Friday, April 11, 2008

Costly Grace

In a throwback to form and tradition, I re-read Dietrich Bonhoeffer's book Discipleship, in which he talks about cheap grace and costly grace. Bonhoeffer believed that the church had cheapened grace. Cheap grace, he said, was when we proclaimed that the forgiving grace was ours no matter what we did; in essence, it gave us a ubiquitous license to sin. Costly grace, the true grace of Christ, must cost us something. Peter was called to leave his nets, his entire mode of life, to follow Christ. This pattern was repeated again and again in the New Testament. 

Bonhoeffer thought that it all stemmed from the convergence of faith and works. Not the debate about which is right, but the ineffable paradox that they both must be true. He said: 

"Only the believer obeys, and only the obedient believe."

Let me elucidate, for it's not as simple as it seems at first glance. It seems that obedience is a consequence of believing. That you must first believe before you can obey. That is not true. Your faith comes in obedience to an original call of God. Only Christ can call people, and it is our act of obedience to go into a situation where our faith can grow. They are symbiotic. Therefore, according to Bonhoeffer, it is not a matter for debate, whether we will be saved by works or by faith. They cannot be separated; for if you are obedient, you will believe; and if you believe, you will be obedient and the works will inevitably follow. 

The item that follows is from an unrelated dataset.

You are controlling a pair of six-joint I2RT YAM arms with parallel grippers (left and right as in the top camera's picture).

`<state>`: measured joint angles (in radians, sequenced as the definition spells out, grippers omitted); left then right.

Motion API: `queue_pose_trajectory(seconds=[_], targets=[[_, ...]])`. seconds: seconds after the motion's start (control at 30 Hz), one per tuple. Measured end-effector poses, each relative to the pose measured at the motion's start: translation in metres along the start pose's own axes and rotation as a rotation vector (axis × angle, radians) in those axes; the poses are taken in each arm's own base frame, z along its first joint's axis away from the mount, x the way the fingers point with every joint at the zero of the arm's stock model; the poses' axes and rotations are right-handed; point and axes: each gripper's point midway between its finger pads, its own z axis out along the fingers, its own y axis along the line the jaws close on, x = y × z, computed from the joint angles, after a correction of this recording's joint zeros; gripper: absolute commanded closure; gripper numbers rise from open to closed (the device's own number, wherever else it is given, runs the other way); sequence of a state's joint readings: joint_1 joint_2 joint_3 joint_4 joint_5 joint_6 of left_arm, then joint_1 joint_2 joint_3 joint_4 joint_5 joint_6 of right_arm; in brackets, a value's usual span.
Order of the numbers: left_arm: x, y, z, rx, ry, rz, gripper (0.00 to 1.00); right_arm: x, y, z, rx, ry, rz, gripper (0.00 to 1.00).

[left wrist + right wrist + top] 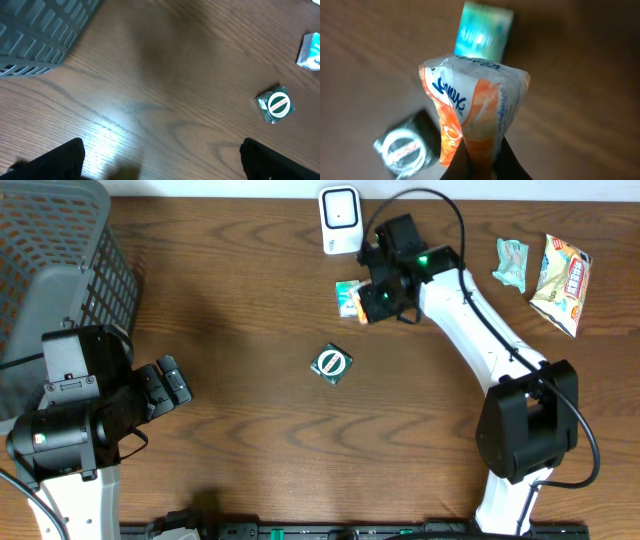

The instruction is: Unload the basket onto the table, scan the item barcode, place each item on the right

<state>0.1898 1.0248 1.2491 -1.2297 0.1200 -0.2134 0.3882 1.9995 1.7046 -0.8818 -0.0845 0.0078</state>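
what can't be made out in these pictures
Orange-and-white packet: no barcode shows in right wrist view; overhead, the right gripper mostly hides it.
Teal box: blurred in right wrist view, print unreadable.
Dark packet: round label's wording too small, left wrist view.
Basket: cut off by overhead's edge.
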Motion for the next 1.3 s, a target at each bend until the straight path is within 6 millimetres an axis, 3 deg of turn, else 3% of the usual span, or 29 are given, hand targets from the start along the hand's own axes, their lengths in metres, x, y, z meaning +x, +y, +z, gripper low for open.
queue_pose_trajectory(seconds=[0.3, 0.37, 0.53, 0.67, 0.77, 0.97, 1.3], targets=[[0.000, 0.000, 0.000, 0.000, 0.000, 0.000, 0.02, -0.088, -0.021, -0.023, 0.164, -0.233, -0.126, 0.99], [0.000, 0.000, 0.000, 0.000, 0.000, 0.000, 0.02, -0.108, -0.027, -0.018, 0.203, -0.260, -0.153, 0.99], [0.000, 0.000, 0.000, 0.000, 0.000, 0.000, 0.03, -0.150, -0.049, 0.021, 0.340, -0.322, -0.245, 0.99], [0.000, 0.000, 0.000, 0.000, -0.001, 0.000, 0.02, -0.170, -0.065, 0.050, 0.460, -0.370, -0.341, 0.99], [0.000, 0.000, 0.000, 0.000, 0.000, 0.000, 0.02, -0.180, -0.073, 0.062, 0.527, -0.395, -0.412, 0.99], [0.000, 0.000, 0.000, 0.000, 0.000, 0.000, 0.02, -0.199, -0.073, 0.050, 0.606, -0.459, -0.477, 0.99], [0.000, 0.000, 0.000, 0.000, 0.000, 0.000, 0.02, -0.199, -0.043, 0.058, 0.559, -0.437, -0.663, 0.99]])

I'm not trying to start a debate here, about faith vs. works (okay, maybe I am), but the point I'm trying to make is about how it is easy for us today to cheapen the grace of God. This redeeming grace, that forgives our sins and reconciles us to God, was costly. It cost the Christ, Son of God, the highest price in the world. And we cheapen that grace when we treat it as a given. Yes it is given, and if we ask, we will be forgiven. And yes, His grace covers anyone. But it does not cover everyone. Did you get that? It covers anyone but not everyone. For if the forgiving grace covered everyone, regardless of their state of belief or obedience, then we might as well slip into a sort of Christian hedonism, and do what we want because we'll be forgiven anyway. 

That is cheap grace. Costly grace, the grace that cost God his only Son, requires discipleship, requires obedience to following Christ. We follow the initial call, believe, and become disciples of Christ. Not simply students, or apprentices, but disciples. In the life of Christ, this was a complete lifestyle. To become a disciple meant leaving your home, your trade, your family and friends, and following the Teacher to learn everything you can from him. It's not going to church once on Sundays (or even twice on Tuesdays), it's about a lifestyle dedicated to learning and becoming more like Christ. 

Becoming disciples of Christ, however, requires that we sacrifice our fleshly desires. Perhaps we desire a stable job, a vacation home, weekends off. Becoming a disciple of Christ may mean passing up that lucrative promotion to take a pastoring job for little pay, where you are always on call and you haven't had a weekend off in a decade. That is costly grace. That is what we are given fully in God, and that is the end of a life well lived and a God well-obeyed.